Container server loadings are becoming more popular and it is becoming more common to see web server distributions running in containers. Can the same benefits be applied to databases?
Docker can handle stateful workloads
It is best to start by asking another question: Cone do you even run a database in Docker? In general, Docker is not designed for stateful services. One of the most important points of sale for containers is that they can be stopped and started at will, usually connecting to an authoritative data source, such as a database, to store their permits. All data in the container is volatile and is destroyed when the container is removed.
This makes running stateful workloads particularly challenging, but fortunately Docker has some tools for managing conditions: volume and binders. These allow you to mount a location on the host computer to a location in the container, which stores data even when the container is turned off. This way, you can run containers long-term without worrying about data being lost.

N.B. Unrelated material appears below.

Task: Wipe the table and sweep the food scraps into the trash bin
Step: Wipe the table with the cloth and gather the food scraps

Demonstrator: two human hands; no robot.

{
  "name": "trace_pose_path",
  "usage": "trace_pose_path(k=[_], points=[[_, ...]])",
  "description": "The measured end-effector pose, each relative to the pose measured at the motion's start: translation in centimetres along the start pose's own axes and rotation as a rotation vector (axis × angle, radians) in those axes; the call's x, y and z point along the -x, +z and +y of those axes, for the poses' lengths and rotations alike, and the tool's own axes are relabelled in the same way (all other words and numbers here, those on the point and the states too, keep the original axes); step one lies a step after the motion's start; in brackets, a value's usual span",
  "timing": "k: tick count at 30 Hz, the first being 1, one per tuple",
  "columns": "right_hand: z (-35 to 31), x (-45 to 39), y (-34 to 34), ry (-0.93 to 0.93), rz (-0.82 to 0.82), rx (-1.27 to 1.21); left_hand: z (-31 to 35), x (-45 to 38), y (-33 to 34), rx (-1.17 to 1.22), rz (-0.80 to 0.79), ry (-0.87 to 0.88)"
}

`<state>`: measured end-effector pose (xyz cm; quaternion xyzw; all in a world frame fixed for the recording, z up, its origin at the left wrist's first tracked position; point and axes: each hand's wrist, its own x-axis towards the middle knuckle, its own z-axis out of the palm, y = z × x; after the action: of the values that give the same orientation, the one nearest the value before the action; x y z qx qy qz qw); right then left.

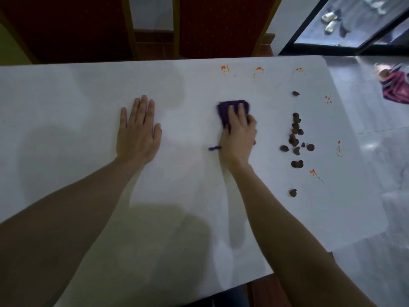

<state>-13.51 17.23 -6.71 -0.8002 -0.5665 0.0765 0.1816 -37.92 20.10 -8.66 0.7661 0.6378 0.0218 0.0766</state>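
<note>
A white table (66,96) fills the view. My right hand (238,136) presses a purple cloth (224,108) flat on it, right of centre; a purple loop of the cloth (214,148) sticks out by my wrist. My left hand (138,129) lies palm down, fingers spread, holding nothing. To the right of the cloth a column of several dark brown food scraps (295,138) lies scattered. Orange sauce stains (224,68) dot the far edge, and more orange stains (313,172) dot the right side. No trash bin is visible.
Two red chair backs (219,25) stand behind the far edge. The table's right edge (354,151) meets a pale tiled floor. A pink and purple bundle (396,87) lies on the floor at right. A dark-framed glass door (345,23) is at top right.
</note>
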Motion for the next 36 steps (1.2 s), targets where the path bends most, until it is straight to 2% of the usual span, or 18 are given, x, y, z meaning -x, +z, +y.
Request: trace_pose_path(k=[4,7,9,11,14,20,26,29,33,36], points=[[-1.6,5.4,0.6,-0.369,-0.046,-0.041,0.1,-0.1,-0.3,0.022,-0.003,0.000],[1.2,6.7,-0.1,-0.503,-0.060,-0.046,0.7,-0.8,-1.0,0.072,0.000,0.005],[3.3,5.7,-0.7,-0.467,-0.052,-0.035,1.6,-1.7,-1.3,0.069,0.004,0.024],[5.1,3.4,-1.5,-0.355,-0.047,-0.020,2.9,-3.3,-1.3,0.051,0.009,0.040],[7.2,-1.6,-2.4,-0.195,0.007,0.001,5.1,-6.0,-1.2,0.034,0.009,0.026],[9.8,-11.4,-2.7,-0.001,0.059,0.057,7.3,-9.0,0.0,-0.008,-0.025,-0.016],[9.1,-19.9,-1.9,0.129,0.063,0.038,7.2,-9.1,0.4,-0.014,-0.006,-0.012],[5.9,-21.2,-0.6,0.002,-0.002,0.009,7.2,-9.0,0.5,-0.006,0.003,-0.011],[2.0,-19.1,1.0,-0.328,-0.110,-0.001,7.2,-9.0,0.6,-0.013,0.002,-0.011],[2.3,-15.4,0.6,-0.536,-0.187,-0.028,7.1,-9.0,0.5,-0.028,-0.003,-0.018]])
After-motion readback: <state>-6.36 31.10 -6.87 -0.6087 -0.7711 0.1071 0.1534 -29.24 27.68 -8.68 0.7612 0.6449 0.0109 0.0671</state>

Volume brackets are the preferred way to handle most scenarios. They let you create a volume managed by Docker …
docker volume create my-volume
… hang that volume to a destination inside the container:
docker run --mount source=my-volume,target=/app
Binding brackets are simpler. They are what the volumes use under the hood, but they let you set the location manually on the host disk instead of having it managed via Docker.

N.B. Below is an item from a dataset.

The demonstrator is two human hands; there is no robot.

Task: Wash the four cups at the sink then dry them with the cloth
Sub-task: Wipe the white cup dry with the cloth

docker run ~/nginxlogs:/var/log/nginx
In practice, it can be a little more complicated to use these mounts. Many managed Docker services, such as AWS ECS, or managed Kubernetes, do not give you direct access to the underlying server, and as such you will not be able to make binding mount connections directly. This is usually solved with a service such as EFS, which makes it possible to mount on ECS containers, or with an external data warehouse, as a database.
Should you choose Docker for your database?

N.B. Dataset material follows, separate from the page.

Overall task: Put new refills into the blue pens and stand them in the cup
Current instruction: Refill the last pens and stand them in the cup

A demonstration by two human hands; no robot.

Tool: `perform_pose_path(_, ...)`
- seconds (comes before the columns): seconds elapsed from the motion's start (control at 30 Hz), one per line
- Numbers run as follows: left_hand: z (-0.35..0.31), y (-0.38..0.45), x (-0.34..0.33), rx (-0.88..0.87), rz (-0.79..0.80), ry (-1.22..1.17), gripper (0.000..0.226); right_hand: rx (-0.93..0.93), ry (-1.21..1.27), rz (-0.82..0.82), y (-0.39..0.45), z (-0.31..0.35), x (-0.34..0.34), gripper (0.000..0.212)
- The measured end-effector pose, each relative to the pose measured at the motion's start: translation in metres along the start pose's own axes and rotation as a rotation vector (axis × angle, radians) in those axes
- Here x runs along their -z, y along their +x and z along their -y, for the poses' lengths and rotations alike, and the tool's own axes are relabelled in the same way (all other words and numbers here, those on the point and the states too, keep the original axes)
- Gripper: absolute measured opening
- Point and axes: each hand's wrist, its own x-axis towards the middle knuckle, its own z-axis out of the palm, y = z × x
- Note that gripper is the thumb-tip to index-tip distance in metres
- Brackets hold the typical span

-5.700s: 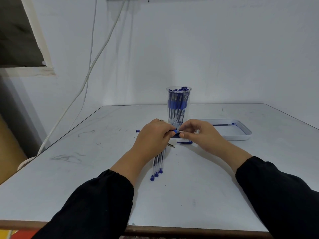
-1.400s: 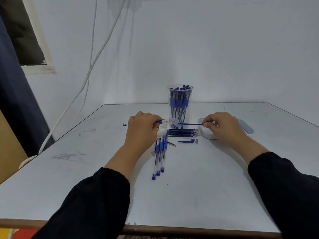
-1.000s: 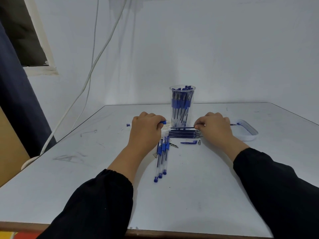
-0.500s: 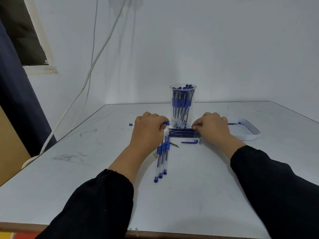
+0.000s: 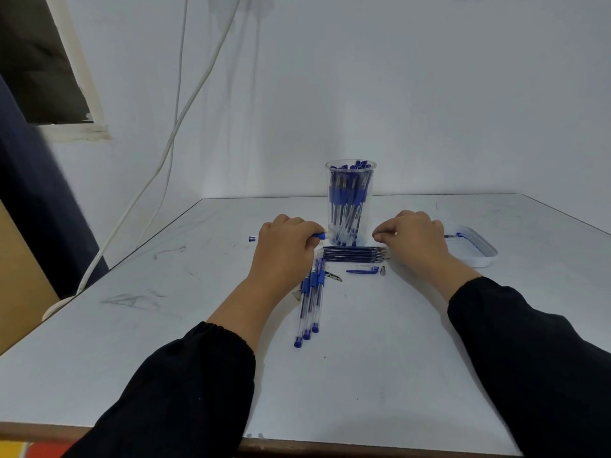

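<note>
Pens: clear cup at table centre already holds a dense bunch, upright. 3 more pens lie side by side on the table, just in front of the left hand. That hand grips 1 pen barrel, fingers curled round it, ends poking out both sides. Loose refills lie in a row between the hands, just in front of the cup. Right hand sits at the refills' right end, fingers curled; can't tell if it pinches one. Loose cap and small metal tip lie near. White tray at right holds 1 thin blue piece. Judgement: mostly done; 4 pens left to refill, close, stand.
</note>
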Motion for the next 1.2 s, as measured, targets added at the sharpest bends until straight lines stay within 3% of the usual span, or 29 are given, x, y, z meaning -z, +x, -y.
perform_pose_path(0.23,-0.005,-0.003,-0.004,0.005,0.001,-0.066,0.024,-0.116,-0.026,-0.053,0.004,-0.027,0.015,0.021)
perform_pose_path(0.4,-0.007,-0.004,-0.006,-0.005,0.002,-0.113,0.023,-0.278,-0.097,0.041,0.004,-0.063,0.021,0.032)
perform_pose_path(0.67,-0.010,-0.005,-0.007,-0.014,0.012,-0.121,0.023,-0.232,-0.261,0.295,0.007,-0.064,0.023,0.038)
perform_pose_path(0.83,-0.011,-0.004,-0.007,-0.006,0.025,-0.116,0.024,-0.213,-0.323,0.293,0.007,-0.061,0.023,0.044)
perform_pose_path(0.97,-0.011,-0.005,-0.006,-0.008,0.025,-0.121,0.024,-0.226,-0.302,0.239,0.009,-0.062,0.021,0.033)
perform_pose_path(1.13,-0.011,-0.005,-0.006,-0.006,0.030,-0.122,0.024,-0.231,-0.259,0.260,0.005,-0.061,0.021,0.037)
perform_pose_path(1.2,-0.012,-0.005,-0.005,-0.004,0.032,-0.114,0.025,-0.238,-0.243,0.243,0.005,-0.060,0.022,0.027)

Docks are usually not good for handling conditions. Docker-based workloads usually post this problem to databases. With a database as a solution to the problem, is it convenient to place your database in Docker?
By and large, the answer is “usually not”;. Docker has come a long way since its inception, and it’s not a horrible or “wrong” idea to containerize databases anymore. It can really be done and has some benefits with it. For most general workloads, however, the benefits do not outweigh the complications.
To see why, let’s look at the benefits that Docker brings to the table:
- Easy scaling: servers can be created and destroyed quickly to meet demand
- Simpler tools for CI / CD: automatic buildings are trivial
- Codification of your infrastructure: all underlying libraries and installation are managed in Dockerfile
Most of these do not transfer exactly well to database workloads, which are often long-term efforts that primarily benefit data integrity. You generally do not want to autoscale most databases; they do not usually receive regular code updates themselves, and as such they do not benefit as much from running in containers. And if you only mount a local storage device anyway, why not run it outside the Docker?
To free yourself from the complexity of managing databases, Docker is not the tool for the job. It is simply an unnecessary complication for a workload that can be easily run on a regular VPS. You will probably be much better off using a fully managed database-like service, such as AWS’s RDS. This provides much of the automation that Docker is good for, without any headaches of doing it yourself.
The main place where Docker can be useful for database workloads is in development environments. Docker makes it easy to spin up new databases with different configurations, which makes it quick to test. In production, however, the rules are generally stricter.